Nun wurde der Abschiedsbrief eines Kaufmannes verlesen, den der Betrüger hinters Licht geführt hatten »Ich muß sterben,« stand darin, »denn ich war schon daran gewöhnt, das Leben in dem Geschäftsladen, den einst mein Urgroßvater errichtet hat, zu verbringen. Er hat mein Geschäft ruiniert; ihm danke ich die Kugel, die ich mir jetzt ins Herz schieße.«
»Noch ein Menschenleben!« sagte der Richter bedeutungsvoll. »Bereuen Sie noch nicht?«
Der Betrüger bleibt stumm.
»Die anderen Zeugen sind eigentlich nebensächlich,« meinte der Richter. »Unser Urteil steht fest. Es handelt sich auch nur mehr um weniger schwere Verbrechen.«
Alle Zeugen entfernten sich. Nur ein Rentier blieb im Saale und bestand darauf, vernommen zu werden.

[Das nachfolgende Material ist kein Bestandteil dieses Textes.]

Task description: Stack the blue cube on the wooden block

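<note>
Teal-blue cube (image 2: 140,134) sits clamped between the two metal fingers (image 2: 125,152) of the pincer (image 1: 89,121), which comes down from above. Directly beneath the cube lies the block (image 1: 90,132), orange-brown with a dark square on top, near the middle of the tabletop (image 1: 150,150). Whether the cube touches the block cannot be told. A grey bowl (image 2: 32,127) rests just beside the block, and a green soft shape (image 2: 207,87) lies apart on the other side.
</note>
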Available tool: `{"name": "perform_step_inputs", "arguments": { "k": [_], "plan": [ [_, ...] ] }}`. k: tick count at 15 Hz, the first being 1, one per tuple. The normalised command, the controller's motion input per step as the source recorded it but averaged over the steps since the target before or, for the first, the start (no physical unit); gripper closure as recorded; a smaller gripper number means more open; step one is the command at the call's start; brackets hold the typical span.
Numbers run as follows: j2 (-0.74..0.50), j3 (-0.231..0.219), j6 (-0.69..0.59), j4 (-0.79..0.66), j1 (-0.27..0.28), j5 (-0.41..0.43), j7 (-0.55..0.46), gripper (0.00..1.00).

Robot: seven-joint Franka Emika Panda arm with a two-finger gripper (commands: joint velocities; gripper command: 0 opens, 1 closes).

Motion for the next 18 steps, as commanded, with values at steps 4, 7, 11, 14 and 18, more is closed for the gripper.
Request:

Dieser Zeuge sagte im Tone des Bedauerns:
»Mir ist recht geschehen. Er hat mir vor zweiundzwanzig Jahren einen mittelgroßen Betrag entlockt. Damals wußte ich noch nicht, wie die Menschen sind. Ich war noch ein ganz unerfahrener Mensch, ein Idealist, ein grüner Junge und Träumer. Man lernt ja . . .«
Da fiel der Betrüger vor seinen Richtern auf die Knie und schrie: »Verdammt mich für lebenslang! Schickt mich in den finstersten Kerker!«
Erstaunt fragte der Richter: »Plötzlich bereuen Sie? Jetzt?! Und gerade diesem Manne haben Sie einen verhältnismäßig geringen Schaden zugefügt!«
Da errötete der Betrüger sogar und gestand:
»Dies ist meine gemeinste Tat gewesen! . . . O, man soll sich auch die Opfer seiner Sünden aussuchen . . . Es gibt Menschen, denen man einen Dienst erweist, indem man sich an ihnen versündigt. Vor zweiundzwanzig Jahren habe ich diesen Mann um ein Geringes betrogen, aber keiner hat größere Zinsen aus diesem meinem Verbrechen gezogen als er. Meine Sünde ist seine erträgnisreichste Spekulation geworden. Seither ist er kein Träumer mehr, kein grüner Junge, kein Idealist. Seither ist ihm kein leidender Mensch vor Augen getreten, dem er nicht lächelnd geantwortet hätte: Schon gut, ich kenne das . . Vor zweiundzwanzig Jahren . . . So sind die Menschen! Man hat seine Erfahrungen! Was habe ich gesündigt an allen, die vor seine Tür traten! Ich habe diesem Manne zu den wucherischesten Wucherzinsen verholfen. Meine Sünde hat ihn gerechtfertigt! O . .«
Die Richter verhängten über den gemeinen Betrüger die schwerste Strafe.